About this task: What is needed is the full listing written out exactly, minus the pictures.

*** Begin section ***

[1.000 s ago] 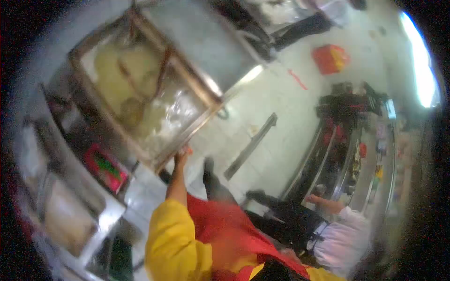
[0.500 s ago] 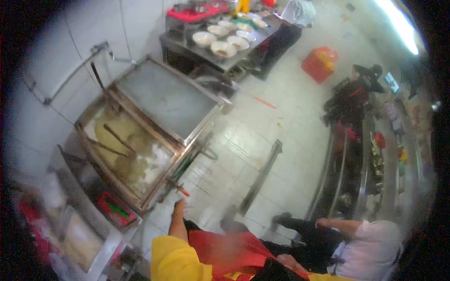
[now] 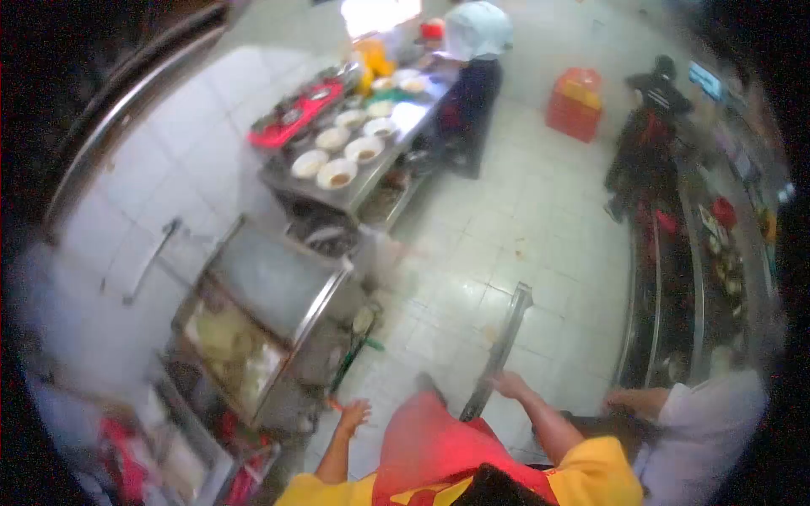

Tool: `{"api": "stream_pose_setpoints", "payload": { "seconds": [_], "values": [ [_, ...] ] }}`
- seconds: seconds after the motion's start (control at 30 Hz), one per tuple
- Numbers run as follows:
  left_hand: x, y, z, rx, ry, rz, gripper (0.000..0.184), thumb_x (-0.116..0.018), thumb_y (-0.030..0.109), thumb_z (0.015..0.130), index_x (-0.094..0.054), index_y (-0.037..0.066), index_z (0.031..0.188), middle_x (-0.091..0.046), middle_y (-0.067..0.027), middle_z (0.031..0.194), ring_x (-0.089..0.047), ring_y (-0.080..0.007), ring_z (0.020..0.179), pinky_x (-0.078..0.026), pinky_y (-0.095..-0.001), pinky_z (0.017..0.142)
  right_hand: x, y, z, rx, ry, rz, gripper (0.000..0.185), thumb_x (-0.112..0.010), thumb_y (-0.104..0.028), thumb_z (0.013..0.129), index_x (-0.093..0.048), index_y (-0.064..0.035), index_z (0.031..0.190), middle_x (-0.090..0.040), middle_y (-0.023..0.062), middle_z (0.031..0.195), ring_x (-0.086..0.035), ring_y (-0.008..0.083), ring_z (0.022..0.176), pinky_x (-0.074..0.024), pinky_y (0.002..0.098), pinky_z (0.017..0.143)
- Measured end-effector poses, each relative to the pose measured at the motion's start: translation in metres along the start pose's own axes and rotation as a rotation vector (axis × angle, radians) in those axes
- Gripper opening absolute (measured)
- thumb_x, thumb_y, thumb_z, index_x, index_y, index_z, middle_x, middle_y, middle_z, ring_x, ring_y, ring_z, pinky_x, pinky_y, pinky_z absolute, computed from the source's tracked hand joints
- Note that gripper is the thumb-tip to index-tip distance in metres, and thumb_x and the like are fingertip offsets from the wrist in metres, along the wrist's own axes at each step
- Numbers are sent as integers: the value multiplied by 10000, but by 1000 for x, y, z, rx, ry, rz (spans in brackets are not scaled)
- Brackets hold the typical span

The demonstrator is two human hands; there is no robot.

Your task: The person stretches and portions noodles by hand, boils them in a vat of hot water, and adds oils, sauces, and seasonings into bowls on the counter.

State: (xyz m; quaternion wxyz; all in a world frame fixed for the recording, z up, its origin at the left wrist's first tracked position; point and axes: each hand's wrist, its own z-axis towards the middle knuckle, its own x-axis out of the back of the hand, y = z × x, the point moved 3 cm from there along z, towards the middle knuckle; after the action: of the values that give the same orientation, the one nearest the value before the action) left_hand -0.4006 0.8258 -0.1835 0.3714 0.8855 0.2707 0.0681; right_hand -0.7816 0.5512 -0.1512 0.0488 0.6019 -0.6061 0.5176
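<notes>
My left hand (image 3: 354,415) is low in front of me, its fingers apart and nothing in it. Close by its thumb side is an orange-tipped handle (image 3: 335,405) at the front of the steaming cooker. My right hand (image 3: 509,385) hangs above the floor with loosely bent fingers, a little blurred; I see nothing in it. Below it runs a long metal strip (image 3: 506,333) along the tiles. The cooker has two square basins: a greyish steaming one (image 3: 274,274) and one with yellowish, foamy liquid (image 3: 228,341).
Several white bowls (image 3: 338,174) stand on a steel table (image 3: 274,174) beside a red tray (image 3: 268,137). A person in a white cap (image 3: 477,32) works there. Further back are a red bin (image 3: 574,114) and a person in dark clothes (image 3: 645,160). At my right is a white-sleeved person (image 3: 709,422).
My view has swung toward the bowls and the cooker sits lower left. My left hand has drawn back from the orange-tipped handle. My right arm has swung forward from my waist.
</notes>
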Motion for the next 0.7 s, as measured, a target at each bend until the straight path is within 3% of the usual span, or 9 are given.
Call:
{"api": "stream_pose_setpoints", "payload": {
  "seconds": [0.13,0.23,0.3,0.33,0.5,0.53,0.57,0.63,0.7],
  "values": [
    [-72,130,39,-218,-15,-4,332,-498,276,865,-490,39,1098,-585,-105,945,-587,-197,809,-467,-295,677,71,-36,112,313,78,38,407,-527,-404,775,-570,-55,980,-603,174,894,-560,364,840,-451,437,731],
    [-102,240,85,-202,-17,-161,289,-488,260,871,-501,39,1057,-578,-88,863,-573,-166,731,-449,-265,625,119,-37,174,172,83,-3,405,-555,-411,748,-577,-64,956,-606,167,901,-565,358,841,-450,442,722],
    [-123,321,112,-491,-19,-108,221,-482,238,876,-519,50,987,-554,-51,770,-537,-131,661,-418,-244,579,120,5,224,50,-141,-9,393,-554,-404,738,-583,-73,948,-608,162,905,-568,348,845,-449,446,727],
    [-139,358,111,-513,22,-182,198,-481,230,875,-525,54,956,-545,-37,745,-522,-123,641,-409,-235,573,163,-19,195,126,63,-46,360,-560,-370,738,-592,-77,943,-610,157,934,-579,339,847,-451,441,711],
    [-224,532,171,-630,-9,20,205,-474,228,877,-546,54,958,-554,-13,744,-525,-115,663,-411,-237,595,193,125,243,10,87,-7,429,-505,-456,766,-609,-78,941,-597,172,983,-572,349,887,-446,441,734],
    [-235,554,184,-648,-46,105,224,-474,233,878,-548,48,978,-561,-17,756,-529,-115,676,-417,-243,605,205,147,237,-149,-92,-185,353,-453,-412,800,-605,-130,949,-607,139,928,-571,339,861,-455,442,715],
    [-250,575,191,-648,-68,229,243,-480,239,877,-546,38,998,-568,-25,772,-532,-111,698,-422,-244,621,169,226,250,-222,-5,-241,320,-461,-373,796,-605,-101,884,-605,132,886,-570,344,811,-457,445,688],
    [-282,613,204,-674,-115,427,270,-496,226,869,-548,3,1012,-580,-40,799,-532,-99,736,-428,-238,657,122,348,243,57,-196,-717,248,-455,-268,809,-617,-106,903,-608,106,835,-586,290,741,-455,409,618],
    [-288,628,255,-811,-75,510,271,-506,214,858,-564,-7,1004,-580,-43,803,-526,-104,747,-425,-239,665,174,331,240,-247,-297,-345,254,-466,-284,810,-614,-97,900,-604,99,824,-579,267,728,-456,398,616]
  ]
}}
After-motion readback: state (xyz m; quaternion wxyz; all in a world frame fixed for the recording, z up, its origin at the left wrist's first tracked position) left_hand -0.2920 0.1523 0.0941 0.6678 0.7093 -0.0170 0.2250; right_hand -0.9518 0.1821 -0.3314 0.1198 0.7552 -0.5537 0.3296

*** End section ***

Answer to this exercise:
[1.000 s ago] 
[0.500 s ago] 
[now] 

Tool: `{"api": "stream_pose_setpoints", "payload": { "seconds": [_], "values": [ [_, ...] ] }}`
- seconds: seconds after the motion's start (control at 30 Hz), one per tuple
- Numbers run as follows:
  left_hand: x, y, z, rx, ry, rz, gripper (0.000..0.184), thumb_x (-0.116..0.018), thumb_y (-0.030..0.109), thumb_z (0.015..0.130), index_x (-0.094..0.054), index_y (-0.037..0.066), index_z (0.031..0.188), middle_x (-0.091..0.046), middle_y (-0.067..0.027), middle_z (0.031..0.194), ring_x (-0.089..0.047), ring_y (-0.080..0.007), ring_z (0.020..0.179), pinky_x (-0.078..0.026), pinky_y (-0.095..-0.001), pinky_z (0.017..0.142)
  right_hand: x, y, z, rx, ry, rz, gripper (0.000..0.185), thumb_x (-0.112..0.010), thumb_y (-0.104..0.028), thumb_z (0.013..0.129), index_x (-0.093..0.048), index_y (-0.064..0.035), index_z (0.031..0.190), middle_x (-0.090..0.040), middle_y (-0.023..0.062), middle_z (0.031..0.195), ring_x (-0.086..0.035), ring_y (-0.008..0.083), ring_z (0.022..0.176), pinky_x (-0.074..0.024), pinky_y (0.002..0.098), pinky_z (0.017..0.143)
- Measured end-effector poses, each relative to the pose measured at the motion's start: translation in metres along the start pose's own axes and rotation as a rotation vector (axis × angle, radians) in those axes
- Gripper opening absolute (measured)
- thumb_x, thumb_y, thumb_z, index_x, index_y, index_z, middle_x, middle_y, middle_z, ring_x, ring_y, ring_z, pinky_x, pinky_y, pinky_z absolute, computed from the source's tracked hand joints
- Note that gripper is the thumb-tip to index-tip distance in metres, and thumb_x and the like are fingertip offsets from the wrist in metres, along the wrist's own axes at each step
- Numbers are sent as integers: the value multiplied by 10000, but by 1000 for x, y, z, rx, ry, rz (spans in brackets are not scaled)
- Brackets hold the typical span

The demonstrator is two human hands; there is no robot.

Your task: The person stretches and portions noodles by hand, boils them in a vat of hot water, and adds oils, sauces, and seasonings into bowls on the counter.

State: (xyz m; quaternion wxyz; all in a world frame fixed for the recording, z up, its origin at the left wrist's first tracked position; point and axes: each hand's wrist, its own z-axis towards the middle knuckle, its own x-axis out of the back of the hand, y = z × x, the point moved 3 cm from there along z, towards the middle knuckle; after the action: of the values that give the same orientation, the one nearest the value before the action) left_hand -0.4006 0.8258 -0.1835 0.3714 0.8855 0.2707 0.0681; right_hand -0.7816 0.5512 -0.1512 0.0488 0.6019 -0.6061 0.5176
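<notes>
My left hand (image 3: 354,415) is low in front of me, its fingers apart and nothing in it. Close by its thumb side is an orange-tipped handle (image 3: 335,405) at the front of the steaming cooker. My right hand (image 3: 509,385) hangs above the floor with loosely bent fingers, a little blurred; I see nothing in it. Below it runs a long metal strip (image 3: 506,333) along the tiles. The cooker has two square basins: a greyish steaming one (image 3: 274,274) and one with yellowish, foamy liquid (image 3: 228,341).
Several white bowls (image 3: 338,174) stand on a steel table (image 3: 274,174) beside a red tray (image 3: 268,137). A person in a white cap (image 3: 477,32) works there. Further back are a red bin (image 3: 574,114) and a person in dark clothes (image 3: 645,160). At my right is a white-sleeved person (image 3: 709,422).
My view has swung toward the bowls and the cooker sits lower left. My left hand has drawn back from the orange-tipped handle. My right arm has swung forward from my waist.
</notes>
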Motion for the next 0.7 s, as measured, a target at each bend until the straight path is within 3% of the usual span, or 9 are given.
Call:
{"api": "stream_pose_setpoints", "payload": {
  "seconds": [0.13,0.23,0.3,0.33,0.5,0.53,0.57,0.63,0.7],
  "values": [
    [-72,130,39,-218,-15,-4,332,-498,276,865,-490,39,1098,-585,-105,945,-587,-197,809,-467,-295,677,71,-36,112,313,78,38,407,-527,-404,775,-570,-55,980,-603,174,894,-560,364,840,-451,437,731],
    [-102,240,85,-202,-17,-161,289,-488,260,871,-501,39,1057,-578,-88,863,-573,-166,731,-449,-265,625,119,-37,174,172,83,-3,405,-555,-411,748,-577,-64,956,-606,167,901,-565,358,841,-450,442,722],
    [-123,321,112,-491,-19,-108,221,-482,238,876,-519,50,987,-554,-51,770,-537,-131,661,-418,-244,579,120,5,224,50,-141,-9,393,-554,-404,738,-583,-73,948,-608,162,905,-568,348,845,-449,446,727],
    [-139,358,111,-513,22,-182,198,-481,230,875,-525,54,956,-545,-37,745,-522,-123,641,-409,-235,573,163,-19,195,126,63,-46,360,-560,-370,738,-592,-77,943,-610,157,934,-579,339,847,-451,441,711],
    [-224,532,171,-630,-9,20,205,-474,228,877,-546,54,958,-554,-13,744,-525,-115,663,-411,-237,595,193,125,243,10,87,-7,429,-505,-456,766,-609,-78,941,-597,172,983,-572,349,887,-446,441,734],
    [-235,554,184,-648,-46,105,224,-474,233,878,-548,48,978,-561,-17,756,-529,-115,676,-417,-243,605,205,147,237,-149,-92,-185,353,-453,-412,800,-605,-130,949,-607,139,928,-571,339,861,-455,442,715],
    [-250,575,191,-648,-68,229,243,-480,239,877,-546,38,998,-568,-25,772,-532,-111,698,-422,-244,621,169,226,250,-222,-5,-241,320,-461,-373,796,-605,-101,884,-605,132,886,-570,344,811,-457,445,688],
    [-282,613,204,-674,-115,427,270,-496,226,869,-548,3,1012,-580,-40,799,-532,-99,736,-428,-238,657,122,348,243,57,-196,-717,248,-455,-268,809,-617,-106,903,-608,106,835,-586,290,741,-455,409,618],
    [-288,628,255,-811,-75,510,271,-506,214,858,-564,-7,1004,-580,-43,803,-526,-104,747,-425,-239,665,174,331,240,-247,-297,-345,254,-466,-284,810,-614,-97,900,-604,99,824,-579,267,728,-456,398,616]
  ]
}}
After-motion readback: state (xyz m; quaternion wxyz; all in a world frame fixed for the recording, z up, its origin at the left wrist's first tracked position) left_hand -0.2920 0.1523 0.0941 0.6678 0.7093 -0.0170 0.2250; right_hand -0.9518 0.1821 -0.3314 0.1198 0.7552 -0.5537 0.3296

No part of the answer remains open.